▸ Aim of the exercise:
Your task is to write out every line of the data exactly. Drop the pictures.
■ ■ ■ ■
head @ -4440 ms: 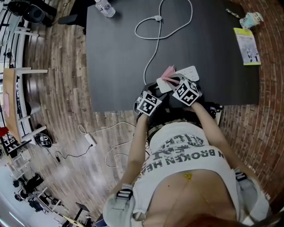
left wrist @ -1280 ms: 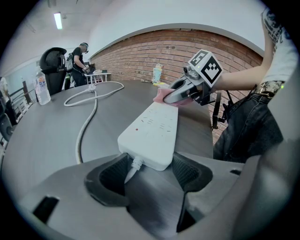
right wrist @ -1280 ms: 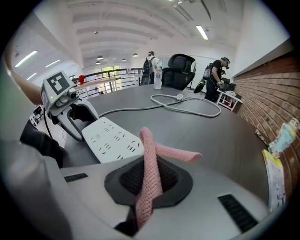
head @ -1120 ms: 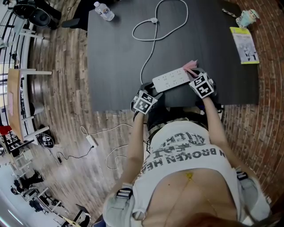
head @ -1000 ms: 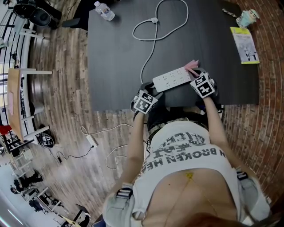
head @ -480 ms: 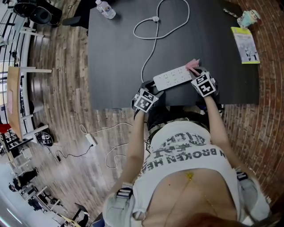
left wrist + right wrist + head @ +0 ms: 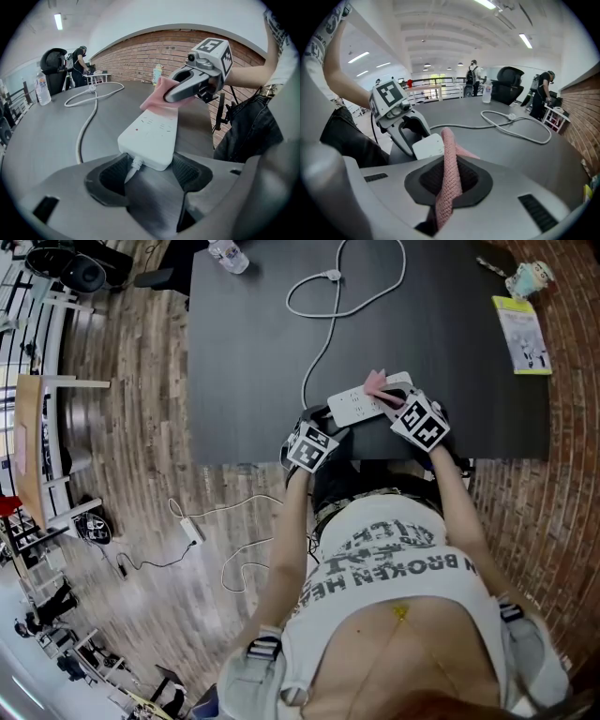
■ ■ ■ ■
▸ Response box:
head @ -4440 ms: 
left wrist @ -1280 ms: 
right wrist @ -1280 ms: 
head @ -1120 ms: 
head @ -1000 ms: 
head @ -480 ms: 
left wrist + right wrist + head @ +0 ms: 

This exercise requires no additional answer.